Balkinization  

Wednesday, January 15, 2003

JB

Why the "Ten Percent Solution" isn't Colorblind

President Bush has decided to weigh in on the side of the plaintiffs in the Michigan affirmative action case now before the U.S. Supreme Court, and is widely expected to tout Texas' "Ten Percent Solution" as an alternative to race-conscious affirmative action.


In response to the Hopwood decision, which barred the University of Texas from using race as a factor in law school admissions, the Texas Legislature passed a bill providing that Texas students in the top ten percent of their graduating high school classes shall be admitted automatically to any Texas state university for college education without consideration of standardized test scores. See Tex. Educ. Code Ann. § 51.803(a). The "Ten Percent Plan" trades on the fact that students in Texas attend ethnically segregated schools; the Legislature hoped that it would compensate in part for the predicted loss in minority enrollments that would occur when diversity-based affirmative action plans were no longer permissible.

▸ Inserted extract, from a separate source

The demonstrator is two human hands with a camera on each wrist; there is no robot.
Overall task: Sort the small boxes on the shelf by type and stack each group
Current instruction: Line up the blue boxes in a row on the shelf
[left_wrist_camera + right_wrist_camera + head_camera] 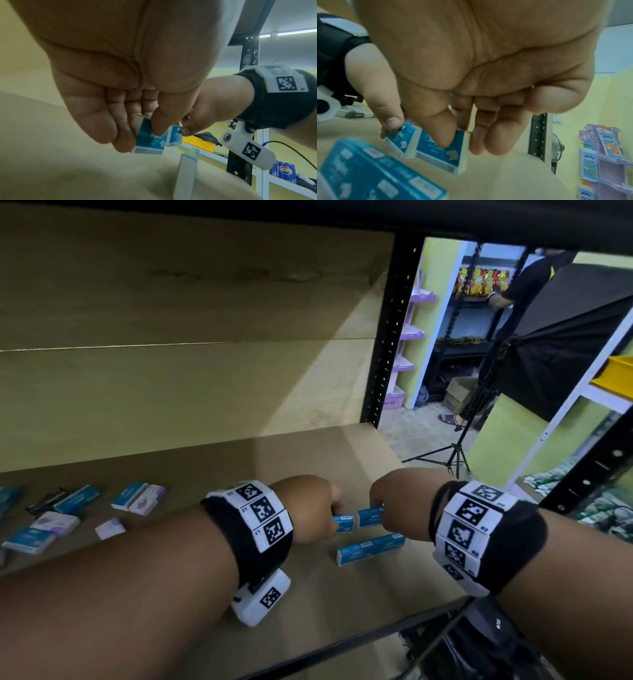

The ten percent plan has its share of problems. First, it doesn't work in states that are not strongly de facto segregated in secondary education. Second, it does little to promote diversity in graduate and professional schools. One can try to award spots in graduate and professional schools to students from traditionally black colleges, but ultimately the effect is not the same as occurs in college admissions.


These two problems suggest why the plan may not maintain diversity. But the third problem is quite different. It is that it the Ten Percent solution isn't really consistent with the colorblind philosophy that many opponents of race-conscious remedies claim to support.


The Ten Percent solution is not in fact colorblind, and it is inconsistent with the political, moral and constitutional arguments for colorblindness generally offered by opponents of race-conscious affirmative action. Indeed, support for such a plan among opponents of affirmative action reveals the basic problem with colorblindness as a theory of equality: Colorblindness taken seriously leads to unpalatable results that most Americans would reject as undesireable, unequal, and unfair.


There is no question that the Ten Percent solution is a race conscious remedy. The avowed purpose of the Ten Percent solution is to increase minority enrollments at Texas state universities. If race-consciousness means taking race into account in government decisionmaking, the ten percent plan is clearly race conscious.


One might object that colorblindness merely means that the policy may not mention race on its face or make explicitly racial categories. But that undermines the moral case for colorblindness, making it only a fig leaf for otherwise unconstitutional motivation. The Supreme Court has wisely never adopted this view. It matters not whether the language of the plan is facially neutral if a racially discriminatory purpose for enacting the policy can be shown. Consider a state policy that was neutral on its face but could be shown to have been put in place specifically to increase the number of whites attending Texas state universities. Under Croson and Adarand, goverment policies that discriminate against whites must be viewed with the same degree of suspicion as policies that discriminate against blacks. If a purpose to increase white enrollments could be found, the policy would be unconstitutional under Washington v. Davis. By the same logic, so would a policy whose deliberate purpose was to increase black and Latino enrollments.


One might object to this line of reasoning as follows: The Ten percent solution does not discriminate *against* whites, it only discriminates *in favor of* blacks and Latinos. In support of this argument, one might cite the Feeney case, which says that discrimination must be because of rather than in spite of the effects on a particular group. But such an argument will be unavailing, for one could then argue that policies specifically designed to increase white enrollments were constitutional because they were not discrimination against blacks and Latinos, but only in favor of whites.


I would submit that the Ten percent solution is attractive to many people precisely because it *does* take race into account, and leads to a predictable supply of minority candidates without formally saying the magic words in the language of the statute. And it is more palatable because it organizes the method of selection at the group level rather than at the individual level. Because it is predictable that the top students at de facto segregated schools will be black or Latino, it is unnecessary to take their individual race into account in admitting them. This preserves the illusion that everyone is treated as an individual, not as a member of a group, and is treated the same regardless of their race. But that illusion is only made possible by fixing the rules of the game beforehand with a deliberate eye to the predicted racial balance of the incoming class. You can call this a lot of things, but colorblind is not one of them.